**Task requirements:**
Each line of the data below that carries the word "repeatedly" needs to be copied.
....
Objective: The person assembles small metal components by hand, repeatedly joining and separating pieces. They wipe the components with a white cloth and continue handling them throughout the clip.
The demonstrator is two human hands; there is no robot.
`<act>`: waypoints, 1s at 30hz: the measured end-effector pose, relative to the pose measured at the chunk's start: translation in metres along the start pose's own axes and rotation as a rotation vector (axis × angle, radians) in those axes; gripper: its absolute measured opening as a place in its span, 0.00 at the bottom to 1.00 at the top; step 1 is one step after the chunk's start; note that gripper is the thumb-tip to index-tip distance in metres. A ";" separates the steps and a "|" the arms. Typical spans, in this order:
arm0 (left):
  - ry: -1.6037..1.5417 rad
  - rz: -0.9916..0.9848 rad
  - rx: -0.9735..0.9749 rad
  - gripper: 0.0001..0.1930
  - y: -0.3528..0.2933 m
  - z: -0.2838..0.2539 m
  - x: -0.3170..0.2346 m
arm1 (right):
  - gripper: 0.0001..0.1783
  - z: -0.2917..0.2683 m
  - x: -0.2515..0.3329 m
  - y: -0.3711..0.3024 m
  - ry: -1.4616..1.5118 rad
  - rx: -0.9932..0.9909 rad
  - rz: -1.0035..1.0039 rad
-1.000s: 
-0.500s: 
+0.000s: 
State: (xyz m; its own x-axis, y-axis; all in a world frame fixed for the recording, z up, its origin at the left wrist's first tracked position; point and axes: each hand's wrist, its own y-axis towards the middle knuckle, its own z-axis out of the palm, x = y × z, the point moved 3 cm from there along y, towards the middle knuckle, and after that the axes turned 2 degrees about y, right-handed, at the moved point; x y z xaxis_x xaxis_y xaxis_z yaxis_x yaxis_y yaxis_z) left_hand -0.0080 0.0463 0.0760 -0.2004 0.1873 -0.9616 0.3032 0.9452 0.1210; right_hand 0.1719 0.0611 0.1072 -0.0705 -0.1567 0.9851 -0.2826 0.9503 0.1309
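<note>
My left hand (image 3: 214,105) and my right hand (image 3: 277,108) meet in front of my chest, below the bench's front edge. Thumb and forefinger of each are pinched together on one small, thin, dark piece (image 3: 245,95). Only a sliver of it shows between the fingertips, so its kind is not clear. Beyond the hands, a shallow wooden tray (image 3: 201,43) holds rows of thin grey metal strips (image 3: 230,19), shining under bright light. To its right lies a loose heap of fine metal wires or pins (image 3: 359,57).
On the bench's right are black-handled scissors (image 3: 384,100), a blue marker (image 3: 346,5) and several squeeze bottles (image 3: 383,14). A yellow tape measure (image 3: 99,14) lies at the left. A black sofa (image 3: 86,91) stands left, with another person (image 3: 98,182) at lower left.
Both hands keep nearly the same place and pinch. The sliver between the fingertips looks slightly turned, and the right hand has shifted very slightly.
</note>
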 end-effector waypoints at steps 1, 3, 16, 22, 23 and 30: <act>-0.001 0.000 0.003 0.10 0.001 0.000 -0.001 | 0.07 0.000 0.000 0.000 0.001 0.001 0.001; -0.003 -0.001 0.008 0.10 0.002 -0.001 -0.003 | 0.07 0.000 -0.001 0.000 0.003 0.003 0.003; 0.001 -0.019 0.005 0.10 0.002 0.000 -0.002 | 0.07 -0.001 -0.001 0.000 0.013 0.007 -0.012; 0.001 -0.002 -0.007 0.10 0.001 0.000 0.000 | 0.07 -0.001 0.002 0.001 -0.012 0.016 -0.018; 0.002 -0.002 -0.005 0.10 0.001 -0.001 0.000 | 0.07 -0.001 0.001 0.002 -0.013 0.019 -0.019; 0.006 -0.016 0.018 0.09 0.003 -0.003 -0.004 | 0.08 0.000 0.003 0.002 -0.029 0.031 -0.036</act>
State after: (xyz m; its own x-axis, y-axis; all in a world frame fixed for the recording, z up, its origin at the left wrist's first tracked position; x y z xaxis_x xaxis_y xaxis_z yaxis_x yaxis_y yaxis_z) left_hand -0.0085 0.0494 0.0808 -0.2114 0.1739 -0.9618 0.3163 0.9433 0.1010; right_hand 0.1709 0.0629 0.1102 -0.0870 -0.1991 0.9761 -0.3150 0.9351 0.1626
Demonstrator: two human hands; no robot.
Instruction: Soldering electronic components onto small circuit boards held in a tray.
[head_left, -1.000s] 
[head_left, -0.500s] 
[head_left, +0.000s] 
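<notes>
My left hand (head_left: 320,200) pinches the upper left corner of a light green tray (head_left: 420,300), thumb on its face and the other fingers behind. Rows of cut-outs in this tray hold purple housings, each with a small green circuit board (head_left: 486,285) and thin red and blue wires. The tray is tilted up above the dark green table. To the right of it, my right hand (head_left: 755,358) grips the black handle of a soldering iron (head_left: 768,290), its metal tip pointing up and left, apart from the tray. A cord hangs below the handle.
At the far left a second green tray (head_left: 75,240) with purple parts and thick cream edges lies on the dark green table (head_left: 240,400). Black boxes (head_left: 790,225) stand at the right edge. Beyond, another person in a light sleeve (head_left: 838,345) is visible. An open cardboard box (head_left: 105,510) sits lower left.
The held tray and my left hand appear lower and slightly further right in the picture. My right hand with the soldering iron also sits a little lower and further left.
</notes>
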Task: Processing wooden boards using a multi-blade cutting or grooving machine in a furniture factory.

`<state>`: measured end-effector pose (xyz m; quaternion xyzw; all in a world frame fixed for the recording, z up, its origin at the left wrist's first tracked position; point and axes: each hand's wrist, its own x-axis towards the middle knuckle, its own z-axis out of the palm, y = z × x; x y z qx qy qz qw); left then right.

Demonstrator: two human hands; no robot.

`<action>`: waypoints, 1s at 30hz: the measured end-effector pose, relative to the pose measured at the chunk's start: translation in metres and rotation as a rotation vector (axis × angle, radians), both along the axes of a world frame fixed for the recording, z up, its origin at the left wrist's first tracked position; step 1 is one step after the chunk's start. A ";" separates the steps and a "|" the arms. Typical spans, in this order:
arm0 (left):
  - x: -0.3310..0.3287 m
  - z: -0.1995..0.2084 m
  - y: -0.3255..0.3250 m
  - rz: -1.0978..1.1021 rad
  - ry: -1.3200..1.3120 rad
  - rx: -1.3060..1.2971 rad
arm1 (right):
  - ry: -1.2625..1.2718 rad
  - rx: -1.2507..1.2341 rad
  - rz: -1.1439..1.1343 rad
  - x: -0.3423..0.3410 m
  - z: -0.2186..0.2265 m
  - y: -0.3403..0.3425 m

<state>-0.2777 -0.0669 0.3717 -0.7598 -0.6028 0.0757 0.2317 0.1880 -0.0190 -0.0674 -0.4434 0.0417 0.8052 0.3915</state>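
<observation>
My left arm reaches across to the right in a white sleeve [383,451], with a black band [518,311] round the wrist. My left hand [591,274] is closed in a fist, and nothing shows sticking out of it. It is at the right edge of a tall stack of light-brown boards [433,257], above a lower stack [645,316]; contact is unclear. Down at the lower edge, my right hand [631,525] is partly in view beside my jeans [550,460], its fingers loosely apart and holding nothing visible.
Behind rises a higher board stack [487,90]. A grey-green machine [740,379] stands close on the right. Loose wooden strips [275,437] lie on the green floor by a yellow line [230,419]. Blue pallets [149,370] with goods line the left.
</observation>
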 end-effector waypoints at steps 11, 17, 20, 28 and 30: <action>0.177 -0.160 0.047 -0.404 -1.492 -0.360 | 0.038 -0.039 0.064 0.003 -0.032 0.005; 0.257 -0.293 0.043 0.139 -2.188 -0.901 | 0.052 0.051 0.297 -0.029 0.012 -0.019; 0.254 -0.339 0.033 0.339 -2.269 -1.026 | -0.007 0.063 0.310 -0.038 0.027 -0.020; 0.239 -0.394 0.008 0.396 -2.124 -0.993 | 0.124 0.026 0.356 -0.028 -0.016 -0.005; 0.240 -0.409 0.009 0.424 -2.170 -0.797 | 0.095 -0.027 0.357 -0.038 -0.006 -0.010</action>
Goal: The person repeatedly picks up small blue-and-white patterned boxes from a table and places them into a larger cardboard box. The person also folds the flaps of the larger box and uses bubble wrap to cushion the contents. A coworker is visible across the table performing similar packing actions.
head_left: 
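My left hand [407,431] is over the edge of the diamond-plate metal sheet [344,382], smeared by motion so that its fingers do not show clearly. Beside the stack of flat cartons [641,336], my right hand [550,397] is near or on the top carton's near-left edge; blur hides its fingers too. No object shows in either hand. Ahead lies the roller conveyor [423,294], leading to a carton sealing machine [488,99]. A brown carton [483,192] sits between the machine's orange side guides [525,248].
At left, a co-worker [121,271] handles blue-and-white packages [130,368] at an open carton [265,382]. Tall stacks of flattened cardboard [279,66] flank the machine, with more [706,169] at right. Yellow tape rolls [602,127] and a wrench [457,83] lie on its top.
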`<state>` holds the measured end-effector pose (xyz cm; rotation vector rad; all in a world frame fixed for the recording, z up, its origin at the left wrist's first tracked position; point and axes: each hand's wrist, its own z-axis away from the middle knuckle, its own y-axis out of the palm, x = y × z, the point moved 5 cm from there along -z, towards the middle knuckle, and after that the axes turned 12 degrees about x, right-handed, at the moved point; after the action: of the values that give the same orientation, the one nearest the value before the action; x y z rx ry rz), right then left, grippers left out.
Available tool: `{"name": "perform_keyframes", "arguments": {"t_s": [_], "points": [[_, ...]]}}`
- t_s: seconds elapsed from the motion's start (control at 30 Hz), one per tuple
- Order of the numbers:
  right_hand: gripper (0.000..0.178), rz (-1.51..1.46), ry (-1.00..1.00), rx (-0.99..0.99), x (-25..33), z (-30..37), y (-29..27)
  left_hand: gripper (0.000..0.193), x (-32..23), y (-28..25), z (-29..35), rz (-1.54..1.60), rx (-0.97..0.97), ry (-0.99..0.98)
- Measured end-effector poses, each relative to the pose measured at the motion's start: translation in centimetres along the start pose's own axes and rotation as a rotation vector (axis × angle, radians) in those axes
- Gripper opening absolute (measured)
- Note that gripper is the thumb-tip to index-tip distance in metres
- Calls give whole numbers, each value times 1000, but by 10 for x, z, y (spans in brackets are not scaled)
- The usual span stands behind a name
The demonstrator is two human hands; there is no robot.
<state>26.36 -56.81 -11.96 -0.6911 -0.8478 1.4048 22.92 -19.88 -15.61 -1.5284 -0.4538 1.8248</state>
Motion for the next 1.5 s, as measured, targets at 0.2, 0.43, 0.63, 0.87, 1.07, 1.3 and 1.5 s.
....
**Result of this exercise:**
Objective: The person assembles small metal components by hand, repeatedly joining and separating pieces. They wipe the components with a white cloth and continue handling them throughout the clip.
Goal: The person repeatedly picks up small blue-and-white patterned boxes from a table and places them into a larger cardboard box. The person also folds the flaps of the larger box and uses bubble wrap to cushion the contents. A coworker is visible across the table performing similar packing actions.

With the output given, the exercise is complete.